The threat of a "rebellion of machines" will be studied
One of the most talked-about news on the English-speaking Internet was an interview with professor of philosophy Hugh Price, accompanying the announcement of the imminent launch of the Center for the Study of Global Risks at the University of Cambridge (CSER), and the theme of the "machine revolt" became prevailing with references to CSER.
Even on news sites with a very conservative audience, such as BBCnews, the number of comments under the relevant news reaches several hundred.
Let me remind you of the essence: the Center for the Study of Existential Risk (CSER) is going to investigate the global risks that biotechnologies, nanotechnologies, nuclear research, anthropogenic climate change and artificial intelligence developments are potentially fraught with. Founders of the Center - Professor of PhilosophyHugh Price and professor of astrophysics Martin Reese of the University of Cambridge, as well as one of the founders of Skype, Jaan Tallinn , has a degree in theoretical physics from the University of Tartu.
The progress of mankind today is characterized not so much by evolutionary processes as by technical development. This allows people to live longer, perform tasks faster and arrange destruction more or less at will.
However, the increasing complexity of computing processes will ultimately lead to the creation of a single artificial intelligence (AI), Price and Tallinn are sure. And the critical moment will come when this “universal mind” will be able to independently create computer programs and develop technology to recreate their own kind.
“Take gorillas, for example,” Professor Price suggests. “The reason they disappear is not at all that people are actively killing them, but that we manage the environment in ways that suit us but are destructive to their existence.”
The analogy is more than transparent. “At some point, this century or the next, we must face one of the greatest twists and turns in human history - perhaps even the history of space - when intelligence goes beyond biology,” Professor Price promises. "Nature did not foresee us, and we, in turn, should not take AI for granted."
Specialists associated with robotics and high technology, for the most part, were rather skeptical about the professor’s statements. Software crashes and errors in algorithms - something understandable, predictable and conditionally tangible - are much easier for the human mind to perceive than abstract threats of a fact that does not yet exist.
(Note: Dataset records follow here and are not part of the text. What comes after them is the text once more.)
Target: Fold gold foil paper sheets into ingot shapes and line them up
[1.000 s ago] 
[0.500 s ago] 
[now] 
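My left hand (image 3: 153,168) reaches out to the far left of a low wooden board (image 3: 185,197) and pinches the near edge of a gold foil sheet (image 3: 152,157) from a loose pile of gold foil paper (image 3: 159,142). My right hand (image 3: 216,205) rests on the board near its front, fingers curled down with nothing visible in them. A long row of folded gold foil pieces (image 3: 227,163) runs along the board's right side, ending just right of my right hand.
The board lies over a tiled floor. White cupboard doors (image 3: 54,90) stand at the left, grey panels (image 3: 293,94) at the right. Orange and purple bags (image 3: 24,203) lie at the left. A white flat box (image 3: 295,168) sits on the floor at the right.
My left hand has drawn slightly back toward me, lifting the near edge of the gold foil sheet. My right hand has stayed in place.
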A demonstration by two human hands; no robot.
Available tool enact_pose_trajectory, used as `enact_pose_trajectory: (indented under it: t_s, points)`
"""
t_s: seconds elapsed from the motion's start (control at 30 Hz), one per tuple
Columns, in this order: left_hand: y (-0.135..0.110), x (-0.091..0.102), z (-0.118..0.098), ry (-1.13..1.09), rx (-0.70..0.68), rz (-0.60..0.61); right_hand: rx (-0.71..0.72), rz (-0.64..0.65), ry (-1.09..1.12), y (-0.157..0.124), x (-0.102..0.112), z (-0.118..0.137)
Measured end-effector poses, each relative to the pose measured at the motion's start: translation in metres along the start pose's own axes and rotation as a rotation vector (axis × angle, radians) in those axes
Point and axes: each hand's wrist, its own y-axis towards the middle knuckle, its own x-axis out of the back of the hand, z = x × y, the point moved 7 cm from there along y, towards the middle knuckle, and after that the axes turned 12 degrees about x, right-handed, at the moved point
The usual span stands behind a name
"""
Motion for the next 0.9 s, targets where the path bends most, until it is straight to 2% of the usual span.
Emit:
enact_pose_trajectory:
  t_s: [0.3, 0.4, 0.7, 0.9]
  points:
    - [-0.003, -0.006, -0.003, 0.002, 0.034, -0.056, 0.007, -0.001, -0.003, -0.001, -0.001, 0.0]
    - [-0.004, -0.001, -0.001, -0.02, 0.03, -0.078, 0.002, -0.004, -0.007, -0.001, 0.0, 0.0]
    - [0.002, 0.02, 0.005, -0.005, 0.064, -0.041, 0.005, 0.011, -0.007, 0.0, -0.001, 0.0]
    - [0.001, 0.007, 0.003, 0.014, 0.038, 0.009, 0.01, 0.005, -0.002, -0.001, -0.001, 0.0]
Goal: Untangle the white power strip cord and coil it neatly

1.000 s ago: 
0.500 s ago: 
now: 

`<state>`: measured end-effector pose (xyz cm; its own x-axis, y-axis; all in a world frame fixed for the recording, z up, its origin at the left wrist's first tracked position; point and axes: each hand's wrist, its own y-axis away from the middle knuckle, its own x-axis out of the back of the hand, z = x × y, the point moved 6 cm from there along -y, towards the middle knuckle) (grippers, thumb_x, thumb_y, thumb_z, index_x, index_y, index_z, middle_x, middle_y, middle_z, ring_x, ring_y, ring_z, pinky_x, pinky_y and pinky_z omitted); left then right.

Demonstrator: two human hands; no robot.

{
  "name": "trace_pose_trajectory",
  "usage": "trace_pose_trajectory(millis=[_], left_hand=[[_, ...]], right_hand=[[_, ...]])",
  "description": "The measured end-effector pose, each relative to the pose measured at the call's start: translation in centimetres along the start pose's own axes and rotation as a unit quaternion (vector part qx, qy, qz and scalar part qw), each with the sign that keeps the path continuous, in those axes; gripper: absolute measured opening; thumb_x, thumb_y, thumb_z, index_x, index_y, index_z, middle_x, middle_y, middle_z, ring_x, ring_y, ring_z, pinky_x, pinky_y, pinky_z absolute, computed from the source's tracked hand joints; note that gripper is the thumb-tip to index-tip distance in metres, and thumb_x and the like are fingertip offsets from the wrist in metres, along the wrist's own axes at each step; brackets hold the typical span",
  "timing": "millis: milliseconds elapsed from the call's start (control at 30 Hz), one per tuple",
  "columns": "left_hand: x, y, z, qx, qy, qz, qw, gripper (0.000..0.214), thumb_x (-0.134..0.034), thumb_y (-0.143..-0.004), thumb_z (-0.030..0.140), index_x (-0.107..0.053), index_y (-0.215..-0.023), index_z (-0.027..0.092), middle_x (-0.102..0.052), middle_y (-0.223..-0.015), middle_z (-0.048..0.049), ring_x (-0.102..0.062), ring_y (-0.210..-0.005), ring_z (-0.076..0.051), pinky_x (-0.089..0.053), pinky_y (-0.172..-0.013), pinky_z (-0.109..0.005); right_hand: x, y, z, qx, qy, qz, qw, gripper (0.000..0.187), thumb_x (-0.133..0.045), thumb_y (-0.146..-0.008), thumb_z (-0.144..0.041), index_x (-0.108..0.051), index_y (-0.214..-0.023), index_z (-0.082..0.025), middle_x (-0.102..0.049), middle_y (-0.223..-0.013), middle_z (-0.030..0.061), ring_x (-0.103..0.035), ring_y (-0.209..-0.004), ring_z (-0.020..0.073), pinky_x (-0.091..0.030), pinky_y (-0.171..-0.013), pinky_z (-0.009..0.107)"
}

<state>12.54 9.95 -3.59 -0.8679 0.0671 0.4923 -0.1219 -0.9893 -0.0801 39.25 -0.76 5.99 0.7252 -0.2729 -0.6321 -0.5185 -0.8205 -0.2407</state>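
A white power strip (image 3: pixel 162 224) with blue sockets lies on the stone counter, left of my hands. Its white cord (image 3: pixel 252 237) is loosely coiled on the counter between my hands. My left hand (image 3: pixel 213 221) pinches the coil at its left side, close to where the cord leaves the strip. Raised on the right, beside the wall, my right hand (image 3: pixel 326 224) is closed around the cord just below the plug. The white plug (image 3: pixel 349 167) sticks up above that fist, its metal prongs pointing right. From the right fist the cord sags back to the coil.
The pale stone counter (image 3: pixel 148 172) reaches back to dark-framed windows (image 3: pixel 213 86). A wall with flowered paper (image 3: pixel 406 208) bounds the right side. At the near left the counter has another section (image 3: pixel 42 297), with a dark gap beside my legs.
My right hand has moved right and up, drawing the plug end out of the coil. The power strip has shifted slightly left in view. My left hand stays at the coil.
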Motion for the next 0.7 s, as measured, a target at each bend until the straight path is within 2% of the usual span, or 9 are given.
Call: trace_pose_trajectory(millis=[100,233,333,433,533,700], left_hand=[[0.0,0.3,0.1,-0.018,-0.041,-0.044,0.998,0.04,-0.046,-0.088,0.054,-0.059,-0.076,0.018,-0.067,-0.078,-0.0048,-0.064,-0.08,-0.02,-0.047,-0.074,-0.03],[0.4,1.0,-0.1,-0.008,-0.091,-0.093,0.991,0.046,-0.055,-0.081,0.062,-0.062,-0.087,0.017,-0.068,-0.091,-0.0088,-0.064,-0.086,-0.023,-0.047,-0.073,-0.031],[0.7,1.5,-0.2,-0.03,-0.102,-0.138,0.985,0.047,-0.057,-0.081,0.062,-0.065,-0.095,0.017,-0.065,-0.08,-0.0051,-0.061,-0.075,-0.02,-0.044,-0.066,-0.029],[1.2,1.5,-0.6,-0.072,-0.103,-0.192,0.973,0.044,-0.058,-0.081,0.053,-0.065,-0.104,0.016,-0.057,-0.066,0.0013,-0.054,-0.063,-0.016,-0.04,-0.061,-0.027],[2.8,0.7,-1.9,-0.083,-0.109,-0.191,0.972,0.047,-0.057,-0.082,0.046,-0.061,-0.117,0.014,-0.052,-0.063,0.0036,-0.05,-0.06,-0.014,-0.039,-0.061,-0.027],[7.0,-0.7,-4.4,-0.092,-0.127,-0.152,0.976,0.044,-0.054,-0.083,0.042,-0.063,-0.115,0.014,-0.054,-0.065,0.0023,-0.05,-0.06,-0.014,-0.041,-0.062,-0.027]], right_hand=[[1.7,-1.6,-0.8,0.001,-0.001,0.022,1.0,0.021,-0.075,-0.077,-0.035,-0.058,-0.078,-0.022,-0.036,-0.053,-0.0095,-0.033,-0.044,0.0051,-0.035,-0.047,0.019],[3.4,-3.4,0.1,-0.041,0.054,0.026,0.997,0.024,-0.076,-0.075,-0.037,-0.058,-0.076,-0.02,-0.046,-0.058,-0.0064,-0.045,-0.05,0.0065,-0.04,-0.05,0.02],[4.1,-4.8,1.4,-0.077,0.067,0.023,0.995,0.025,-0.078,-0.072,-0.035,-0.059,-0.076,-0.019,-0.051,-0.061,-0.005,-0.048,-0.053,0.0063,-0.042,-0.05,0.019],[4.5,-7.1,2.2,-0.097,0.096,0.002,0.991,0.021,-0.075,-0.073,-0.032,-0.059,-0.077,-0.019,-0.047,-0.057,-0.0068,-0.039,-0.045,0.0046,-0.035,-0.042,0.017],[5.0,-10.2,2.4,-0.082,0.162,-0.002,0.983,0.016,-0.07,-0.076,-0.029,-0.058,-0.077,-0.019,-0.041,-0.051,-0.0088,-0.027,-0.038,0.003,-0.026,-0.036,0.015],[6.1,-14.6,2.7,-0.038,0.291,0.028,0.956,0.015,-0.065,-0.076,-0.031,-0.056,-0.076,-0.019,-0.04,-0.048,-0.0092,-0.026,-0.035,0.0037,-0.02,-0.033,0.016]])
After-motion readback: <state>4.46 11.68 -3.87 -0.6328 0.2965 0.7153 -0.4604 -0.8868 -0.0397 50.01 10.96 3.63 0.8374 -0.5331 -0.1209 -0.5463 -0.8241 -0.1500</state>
However, the problems associated with AI are not only worrying about Cambridge professors. Since 2001, there has been a nonprofit organization in the United States known as SIAI , the Singularity Institute. Her interests include studying the potential dangers associated with an “intellectual explosion” and the emergence of an “unfriendly” AI. One of the co-founders of the Institute, Eliezer Shlomo Yudkowski , is widely known for his research on technological singularity issues (the moment after which technological progress will be inaccessible to human understanding).
In his work “Artificial Intelligence as a Positive and Negative Global Risk Factor” (available in Russian here) Yudkowski writes: “One of the ways to a global catastrophe is when someone presses a button with an erroneous idea of what this button does — when AI arises through a similar fusion of working algorithms with a researcher who does not have a deep understanding of how the whole system it works ... Ignorance of how to make a friendly AI is not deadly in itself, if you know that you do not know. It is the erroneous belief that AI will be friendly means the obvious path to global disaster. ”
And a bit of fantastic reality - in August of this year, Business Insider announced the creation of "cyber flesh" by bio-engineers at Harvard University. The results of the study were published in Nature Materials.
The design is a complex structure of nanowires and transistors, on which human tissues are built. Cyberflesh can track and transmit data like the heartbeat of the human body. “This allows us to actually blur the boundaries between electronic, inorganic systems and organic, biological,” said Charles Lieber, head of the research team.
Additionally: an article by Tallinn and Price “ AI - can we keep it in a box?” ".